Rosato affascinante dal caratteristico color rosso ciliegia, eredita dal vitigno tutte le sue virtù. Si ottiene dalle uve Montepulciano utilizzando una particolare tecnica di vinificazione, ossia limitando il periodo di fermentazione in presenza delle bucce a poche ore oppure mediante una vinificazione “in bianco”. Si tratta di un metodo antico, da sempre diffuso in Abruzzo, che nel corso degli anni ha subito una costante evoluzione tecnica pur rimanendo legato alla tradizione. La sua straordinaria freschezza unita all’eleganza dei suoi profumi fa del Cerasuolo d’Abruzzo un vino particolarmente piacevole. Il profumo è gradevole, delicatamente vinoso, fruttato, fine e intenso; il sapore è secco, morbido, armonico e delicato, con retrogusto mandorlato.

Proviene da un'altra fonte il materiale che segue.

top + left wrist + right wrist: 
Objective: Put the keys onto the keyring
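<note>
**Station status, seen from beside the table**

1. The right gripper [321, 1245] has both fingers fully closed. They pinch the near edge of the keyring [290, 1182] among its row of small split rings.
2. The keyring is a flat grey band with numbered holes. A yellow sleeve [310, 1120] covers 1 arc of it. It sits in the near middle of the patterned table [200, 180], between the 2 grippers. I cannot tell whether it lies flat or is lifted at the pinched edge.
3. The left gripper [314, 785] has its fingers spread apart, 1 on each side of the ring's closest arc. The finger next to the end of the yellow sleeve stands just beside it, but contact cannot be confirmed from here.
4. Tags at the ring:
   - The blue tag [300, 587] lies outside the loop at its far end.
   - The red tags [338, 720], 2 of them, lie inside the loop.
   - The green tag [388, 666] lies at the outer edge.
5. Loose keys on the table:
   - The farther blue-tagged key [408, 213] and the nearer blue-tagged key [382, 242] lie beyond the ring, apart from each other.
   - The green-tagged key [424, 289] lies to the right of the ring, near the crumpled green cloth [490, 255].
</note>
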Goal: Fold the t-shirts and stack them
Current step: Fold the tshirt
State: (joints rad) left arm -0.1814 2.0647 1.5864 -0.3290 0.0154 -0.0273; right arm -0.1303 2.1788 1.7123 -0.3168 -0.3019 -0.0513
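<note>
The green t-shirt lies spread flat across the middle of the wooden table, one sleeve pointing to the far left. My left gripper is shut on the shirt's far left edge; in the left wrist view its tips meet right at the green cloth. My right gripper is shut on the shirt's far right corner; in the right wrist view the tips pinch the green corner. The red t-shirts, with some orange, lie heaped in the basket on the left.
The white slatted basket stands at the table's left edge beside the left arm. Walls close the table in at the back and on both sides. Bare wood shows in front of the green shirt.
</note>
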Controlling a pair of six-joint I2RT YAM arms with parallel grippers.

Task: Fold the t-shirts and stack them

Il Trebbiano d’Abruzzo Doc

Vino bianco dalle grandi potenzialità, ha trovato in Abruzzo il suo ecosistema ideale. Dell’esistenza del vitigno Trebbiano in Abruzzo vi è testimonianza sin dal XVI secolo quando Andrea Bacci, nella sua “De naturali vinorum historia”, segnala la presenza nel Fucino e nell’area Peligna di un vino ottenuto da uve Trebulanum. Oggi il Trebbiano d’Abruzzo Doc è ottenuto dalle uve dei vitigni Trebbiano d’Abruzzo e/o Trebbiano Toscano con il concorso di altri vitigni a bacca bianca idonei alla coltivazione in Abruzzo, da soli o congiuntamente fino a un massimo del 15 per cento. Di colore giallo paglierino, si fa ricordare per il suo gradevole bouquet di fiori e frutta, fresco, dal sapore asciutto e armonico. Le uve destinate al Trebbiano d’Abruzzo Doc vengono ottenute da vigneti ubicati in terreni collinari o di altopiano, la cui altitudine non sia superiore ai 500 metri s.l.m. ed eccezionalmente ai 600 metri per quelli esposti a mezzogiorno.  Il Trebbiano è un vitigno a germogliamento medio-tardivo così come la maturazione che indicativamente va dal 20 settembre al 10 ottobre. È coltivato in Abruzzo su oltre 10 mila ettari, di cui circa 4 mila iscritti all’albo, dai quali si ottiene una produzione di vino Doc superiore ai 190 mila hl/anno. Per quanto poco considerato tra i vitigni nobili, proprio in Abruzzo il Trebbiano ha trovato un ecosistema ideale, ottenendo risultati rilevanti sia con vini giovani di buona piacevolezza sia con vini di straordinaria longevità ottenuti con la fermentazione o con la maturazione in grandi o piccole botti di rovere. Da seguire con interesse perché ha tutti i numeri per affermarsi nel panorama enologico nazionale e internazionale ed aumentare la già nutrita cerchia di estimatori.

Il Villamagna Doc

Che il territorio di Villamagna, in provincia di Chieti, fosse un territorio particolarmente vocato alla viticoltura di qualità era noto da tempo, ma che dalla volontà di un piccolo gruppo di produttori potesse nascere una nuova e interessante denominazione di origine pochi avrebbero scommesso. Invece, nella convinzione che nel territorio di Villamagna e di alcuni comuni limitrofi, si può produrre un rosso di grande struttura, dalla vendemmia 2011 è nata la Doc Villamagna, costituita da un solo vino rosso, nella versione base e riserva, che si propone di raggiungere importanti traguardi qualitativi.

La Doc Abruzzo

La Doc Abruzzo è nata per tutelare e valorizzare i principali vitigni autoctoni regionali, in particolare Pecorino e Passerina, capaci di soddisfare anche i consumatori più attenti ed esigenti con vini freschi, fruttati ed eleganti. Attraverso la Doc “Abruzzo” si è voluto identificare in maniera diretta il territorio di provenienza di questi vini, a garanzia della loro qualità, tipicità e origine. A partire dalla vendemmia 2010 sono proposti al mercato vini di assoluta qualità, prevalentemente bianchi autoctoni, frutto di un intenso lavoro prima nei vigneti e poi in cantina.